Signing In and Setting Up NotebookLM
Authentication and Initial Setup
- The process begins with signing in using Google, which authenticates the user for NotebookLM. Credentials are saved in the root directory.
- After installation of CLI commands, users can create notebooks, chat with resources, generate content, and download artifacts.
- Two options are available for installing skills: via CLI or using the open skill ecosystem (MPX). Both yield similar results.
Installing Skills
- Users install NotebookLM skills to enable AI agents to connect with Claude Code.

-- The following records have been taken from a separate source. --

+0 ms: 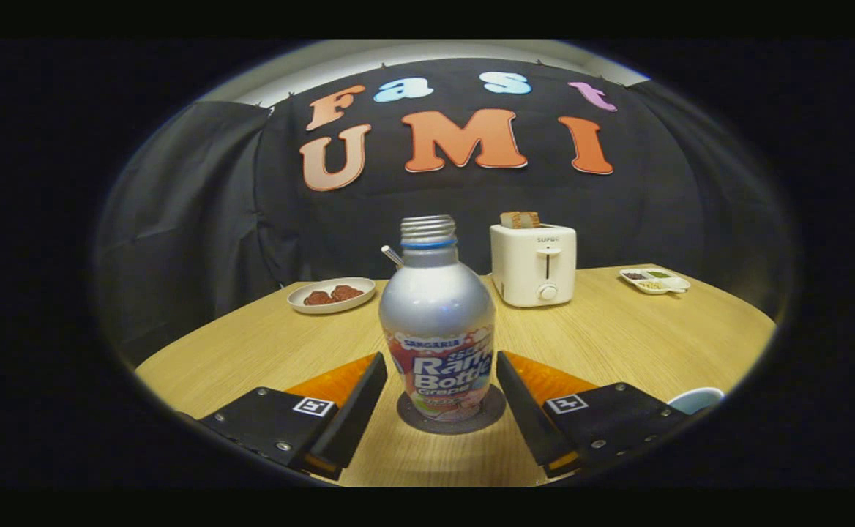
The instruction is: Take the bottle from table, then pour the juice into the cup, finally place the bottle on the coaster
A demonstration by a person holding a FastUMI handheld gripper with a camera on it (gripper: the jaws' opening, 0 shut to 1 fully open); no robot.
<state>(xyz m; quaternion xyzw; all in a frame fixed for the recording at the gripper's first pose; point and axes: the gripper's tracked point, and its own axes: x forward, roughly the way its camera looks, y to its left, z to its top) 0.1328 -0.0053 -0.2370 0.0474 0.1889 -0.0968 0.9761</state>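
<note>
The uncapped silver metal bottle (436, 315) stands upright on a dark round coaster (451, 417) on the wooden table (618, 337). The gripper (441, 380) is spread wide, fingers flanking the bottle without contact. A blue cup's rim (695, 400) shows beside the right finger.

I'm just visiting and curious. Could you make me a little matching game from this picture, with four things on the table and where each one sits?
Things:
1. bottle
2. toaster
3. plate
4. cup

Places:
A. behind the bottle, bread poking from its top
B. beside the finger on the toaster's side
C. upright on the coaster, between the open gripper's fingers, neither touching it
D. behind the bottle on the other side, holding dark round food

Pairs: 1-C, 2-A, 3-D, 4-B
</note>
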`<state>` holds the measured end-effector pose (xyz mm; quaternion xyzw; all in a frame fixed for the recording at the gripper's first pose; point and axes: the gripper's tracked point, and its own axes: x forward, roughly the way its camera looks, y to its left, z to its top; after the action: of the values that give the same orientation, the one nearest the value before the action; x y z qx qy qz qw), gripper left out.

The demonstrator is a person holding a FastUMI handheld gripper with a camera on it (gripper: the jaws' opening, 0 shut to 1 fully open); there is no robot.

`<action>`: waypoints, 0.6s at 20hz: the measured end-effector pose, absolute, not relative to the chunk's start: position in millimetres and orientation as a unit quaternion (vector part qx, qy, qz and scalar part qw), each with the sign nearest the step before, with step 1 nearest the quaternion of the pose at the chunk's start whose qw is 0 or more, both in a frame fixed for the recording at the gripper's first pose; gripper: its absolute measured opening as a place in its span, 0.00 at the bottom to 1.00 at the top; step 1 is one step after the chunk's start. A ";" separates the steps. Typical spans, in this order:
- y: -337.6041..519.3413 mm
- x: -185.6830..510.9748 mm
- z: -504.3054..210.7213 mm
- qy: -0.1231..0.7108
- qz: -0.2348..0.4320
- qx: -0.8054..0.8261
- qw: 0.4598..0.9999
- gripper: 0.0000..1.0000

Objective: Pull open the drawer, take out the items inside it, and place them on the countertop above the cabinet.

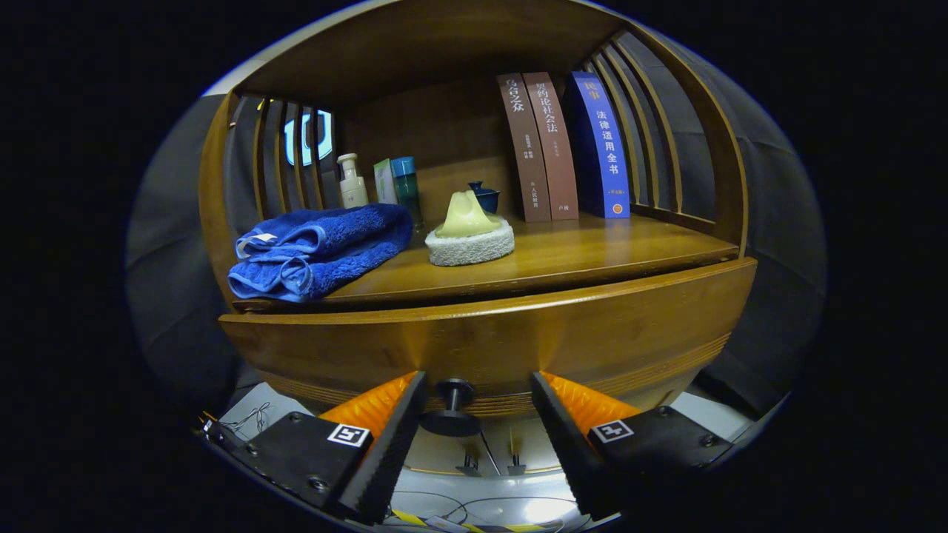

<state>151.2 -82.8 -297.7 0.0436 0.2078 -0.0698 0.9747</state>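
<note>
Wooden cabinet (474,348) seen from the front, low and close. Its drawer front (578,337) is shut flush beneath the countertop (592,255), and the gripper (478,403) is levelled straight at it, the two fingers reaching forward side by side. The drawer's dark round knob (452,407) lies between the fingers, nearer the left one. The fingers are spread wide; a gap is visible on each side of the knob, so neither finger presses on it and nothing is held.

On the countertop, from largest to smallest: a folded blue towel (318,252) at the near left; three upright books (566,144) at the far right, two brown and one blue, leaning together; a round white scrubbing pad with a pale yellow-green handle (469,233) near the middle; a cream pump bottle (352,181), a small box (384,181) and a teal bottle (405,183) in a row at the far left; a small dark blue lidded cup (485,196) just behind the scrubbing pad.
</note>
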 end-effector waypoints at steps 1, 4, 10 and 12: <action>-83.1 155.3 -298.5 0.206 -0.070 0.041 0.975 0.93; -83.4 154.1 -298.7 0.201 -0.073 0.025 0.977 0.95; -82.6 156.0 -301.8 0.189 -0.076 0.014 0.979 0.97; -80.7 155.0 -301.0 0.189 -0.071 0.019 0.979 0.97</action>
<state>155.0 -80.7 -301.0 0.0191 0.1891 -0.0708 0.9792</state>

This is essential for utilizing CLI effectively.
- A practical example involves analyzing 35 AI financial competitors stored in CSV data for a product called BookZero.ai.
Conducting Competitive Analysis
Research Architecture
- Competitors are organized into tiers: direct competitors, adjacent competitors, and tier three competitors.
- Due to a limit of 300 sources per notebook, tier one and two competitors will be combined into one notebook while market data will go into another.
Execution Steps
- The first notebook will contain deep research on eight close competitors and fast queries on 40 tier two competitors totaling 250 sources.
- The second notebook will include fast research on all 17 remaining competitors with approximately 136 sources.
JobRight Platform Overview
Simplifying Job Applications
- JobRight is introduced as a platform that streamlines job applications by analyzing resumes and matching them to suitable roles.
- It provides tailored resume versions based on job descriptions to eliminate repetitive rewriting during applications.
Additional Features
- A Chrome autofill extension helps complete application forms quickly after initial setup of common questions.
- Insider Connections feature reveals potential connections within companies applied to, enhancing networking opportunities. Orion AI acts as a career assistant providing guidance on roles and hiring trends.
Overview of Deliverables and Analysis
Summary of Downloads and Resources
- Five deliverable downloads have been successfully saved in the docs folder, including a PPT, MD file, and JSON file related to marketing comparative analysis.
- The resources pertain to research conducted for Notebook One and Notebook Two, providing a comprehensive analysis of the niche being explored.
Presentation Insights
- The slide deck generated using Banana Two contains various slides that summarize key findings from the research.
- Notebooks created include direct and adjacent market analyses with 300 sources in one notebook and 171 in another. This highlights extensive research efforts.
Competitor Analysis and Product Vision
Key Questions Addressed
- Questions regarding the unique selling points of the Book Zero product are posed, focusing on its competitive edge compared to others in the market.
- The system is designed to analyze all added sources for deep insights into product vision based on competitor analysis.
Unique Selling Points
- The core selling point identified is "ultra-fast" and "highly accurate" AI receipt extractions and matching capabilities. This positions Book Zero favorably against competitors.
- Book Zero's uniqueness lies in its simple three-step process: upload, import, match workflow tailored for bookkeeping automation without a steep learning curve for users in the US and Canada.
Future Directions Based on Market Trends
Recommendations for Product Development
- It is suggested that future focus should shift from receipt matching to continuous real-time ledger reconciliations, enhancing automated financial insights provided by the product.
- The response configuration settings allow concise answers without lengthy explanations, streamlining decision-making processes based on competitor trends observed in the market landscape.
Conclusion of Setup Process
- A summary of how Claude Code combined with NotebookLM can create powerful automations is presented, emphasizing practical applications such as making informed product decisions or building new applications effectively.